::: Material supplied :::

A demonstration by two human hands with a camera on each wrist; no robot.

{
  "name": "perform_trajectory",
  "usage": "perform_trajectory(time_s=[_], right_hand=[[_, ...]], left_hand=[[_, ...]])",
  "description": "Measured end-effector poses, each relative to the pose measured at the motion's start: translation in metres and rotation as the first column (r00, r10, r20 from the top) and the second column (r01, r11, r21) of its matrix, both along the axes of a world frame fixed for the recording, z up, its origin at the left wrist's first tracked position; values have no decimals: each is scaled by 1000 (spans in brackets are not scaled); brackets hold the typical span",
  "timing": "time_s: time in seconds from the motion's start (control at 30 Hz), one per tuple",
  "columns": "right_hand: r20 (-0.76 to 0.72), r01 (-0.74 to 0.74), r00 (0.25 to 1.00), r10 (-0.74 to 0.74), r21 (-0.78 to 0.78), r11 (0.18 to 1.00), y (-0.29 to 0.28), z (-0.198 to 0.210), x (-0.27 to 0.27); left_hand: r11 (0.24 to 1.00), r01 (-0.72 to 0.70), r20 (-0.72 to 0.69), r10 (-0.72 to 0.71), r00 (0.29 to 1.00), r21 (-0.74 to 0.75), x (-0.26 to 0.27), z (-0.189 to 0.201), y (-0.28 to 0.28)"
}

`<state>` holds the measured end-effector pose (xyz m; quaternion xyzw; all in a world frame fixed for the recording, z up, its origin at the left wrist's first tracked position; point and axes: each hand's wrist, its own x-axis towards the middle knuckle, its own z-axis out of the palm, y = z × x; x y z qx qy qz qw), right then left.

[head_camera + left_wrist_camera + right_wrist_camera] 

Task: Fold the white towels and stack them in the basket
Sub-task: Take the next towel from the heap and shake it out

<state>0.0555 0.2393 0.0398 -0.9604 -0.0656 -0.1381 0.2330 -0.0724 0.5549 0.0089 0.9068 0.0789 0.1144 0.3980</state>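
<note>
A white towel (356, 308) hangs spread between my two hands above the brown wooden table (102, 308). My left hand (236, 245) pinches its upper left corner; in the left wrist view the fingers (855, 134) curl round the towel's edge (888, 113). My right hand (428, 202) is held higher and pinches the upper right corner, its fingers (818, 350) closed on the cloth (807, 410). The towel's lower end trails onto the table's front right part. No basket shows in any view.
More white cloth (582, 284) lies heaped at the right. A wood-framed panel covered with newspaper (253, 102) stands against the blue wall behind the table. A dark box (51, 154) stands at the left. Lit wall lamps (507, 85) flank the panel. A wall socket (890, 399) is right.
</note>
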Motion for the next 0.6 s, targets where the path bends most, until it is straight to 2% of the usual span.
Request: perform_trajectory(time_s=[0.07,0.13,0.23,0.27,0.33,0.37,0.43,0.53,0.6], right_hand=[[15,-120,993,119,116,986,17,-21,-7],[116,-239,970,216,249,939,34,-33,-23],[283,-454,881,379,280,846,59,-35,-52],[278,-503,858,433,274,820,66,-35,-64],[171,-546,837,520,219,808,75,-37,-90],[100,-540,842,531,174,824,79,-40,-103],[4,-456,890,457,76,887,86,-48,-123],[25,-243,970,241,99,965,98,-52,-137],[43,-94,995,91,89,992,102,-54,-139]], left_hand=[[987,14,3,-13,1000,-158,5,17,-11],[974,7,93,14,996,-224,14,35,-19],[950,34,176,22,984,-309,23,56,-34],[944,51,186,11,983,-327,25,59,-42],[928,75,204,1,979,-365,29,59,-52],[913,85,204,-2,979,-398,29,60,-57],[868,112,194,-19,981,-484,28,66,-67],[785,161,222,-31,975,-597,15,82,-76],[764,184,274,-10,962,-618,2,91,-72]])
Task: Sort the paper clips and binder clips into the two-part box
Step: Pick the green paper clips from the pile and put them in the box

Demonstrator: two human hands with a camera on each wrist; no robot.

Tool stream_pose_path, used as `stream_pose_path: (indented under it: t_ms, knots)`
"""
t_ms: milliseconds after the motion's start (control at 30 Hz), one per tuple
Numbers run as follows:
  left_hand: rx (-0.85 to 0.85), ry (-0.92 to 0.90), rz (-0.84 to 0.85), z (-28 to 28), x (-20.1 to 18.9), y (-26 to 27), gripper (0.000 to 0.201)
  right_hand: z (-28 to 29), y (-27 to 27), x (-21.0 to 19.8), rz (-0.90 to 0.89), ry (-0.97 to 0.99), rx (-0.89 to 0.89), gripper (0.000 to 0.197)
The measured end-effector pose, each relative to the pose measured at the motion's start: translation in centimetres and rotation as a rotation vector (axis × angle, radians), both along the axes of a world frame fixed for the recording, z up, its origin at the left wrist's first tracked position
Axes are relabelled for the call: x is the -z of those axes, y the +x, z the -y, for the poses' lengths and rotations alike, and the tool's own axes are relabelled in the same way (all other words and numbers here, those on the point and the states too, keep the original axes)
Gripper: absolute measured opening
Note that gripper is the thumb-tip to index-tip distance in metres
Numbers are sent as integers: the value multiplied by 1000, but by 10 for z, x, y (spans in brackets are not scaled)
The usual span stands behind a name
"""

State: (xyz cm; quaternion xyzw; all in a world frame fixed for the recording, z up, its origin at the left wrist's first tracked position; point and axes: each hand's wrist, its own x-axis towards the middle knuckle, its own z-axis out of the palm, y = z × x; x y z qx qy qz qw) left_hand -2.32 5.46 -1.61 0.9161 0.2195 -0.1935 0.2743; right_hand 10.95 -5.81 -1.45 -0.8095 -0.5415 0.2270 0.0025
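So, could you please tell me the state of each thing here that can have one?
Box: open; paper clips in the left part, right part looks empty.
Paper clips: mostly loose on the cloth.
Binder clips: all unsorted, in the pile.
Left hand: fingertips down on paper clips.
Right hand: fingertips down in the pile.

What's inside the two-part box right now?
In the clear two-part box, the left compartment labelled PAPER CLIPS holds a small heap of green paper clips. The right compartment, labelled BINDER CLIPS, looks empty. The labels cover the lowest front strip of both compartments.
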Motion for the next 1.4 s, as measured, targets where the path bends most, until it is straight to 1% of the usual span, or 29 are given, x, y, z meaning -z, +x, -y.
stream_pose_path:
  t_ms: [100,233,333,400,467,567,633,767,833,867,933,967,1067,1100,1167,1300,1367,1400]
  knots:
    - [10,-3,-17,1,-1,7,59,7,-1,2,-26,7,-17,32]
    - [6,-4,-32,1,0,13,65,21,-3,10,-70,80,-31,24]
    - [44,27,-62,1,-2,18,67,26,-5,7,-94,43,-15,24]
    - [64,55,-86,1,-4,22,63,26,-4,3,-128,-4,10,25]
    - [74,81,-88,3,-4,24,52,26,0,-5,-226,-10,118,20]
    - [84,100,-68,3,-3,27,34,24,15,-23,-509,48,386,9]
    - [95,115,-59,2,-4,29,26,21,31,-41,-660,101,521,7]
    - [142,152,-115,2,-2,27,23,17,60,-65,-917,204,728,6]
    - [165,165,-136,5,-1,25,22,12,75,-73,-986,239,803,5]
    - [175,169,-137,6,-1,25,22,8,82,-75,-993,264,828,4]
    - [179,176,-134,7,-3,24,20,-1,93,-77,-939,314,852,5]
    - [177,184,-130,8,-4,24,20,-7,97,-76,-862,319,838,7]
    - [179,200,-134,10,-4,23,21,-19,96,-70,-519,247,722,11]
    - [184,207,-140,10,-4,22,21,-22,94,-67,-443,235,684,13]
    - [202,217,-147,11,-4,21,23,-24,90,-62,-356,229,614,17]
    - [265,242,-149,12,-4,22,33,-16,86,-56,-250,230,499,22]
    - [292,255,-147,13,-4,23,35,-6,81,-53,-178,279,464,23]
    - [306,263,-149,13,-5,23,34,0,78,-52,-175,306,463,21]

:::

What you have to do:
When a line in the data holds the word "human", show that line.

Solution to this exercise:
A demonstration by two human hands with a camera on each wrist; no robot.
Demonstrator: two human hands with a camera on each wrist; no robot.

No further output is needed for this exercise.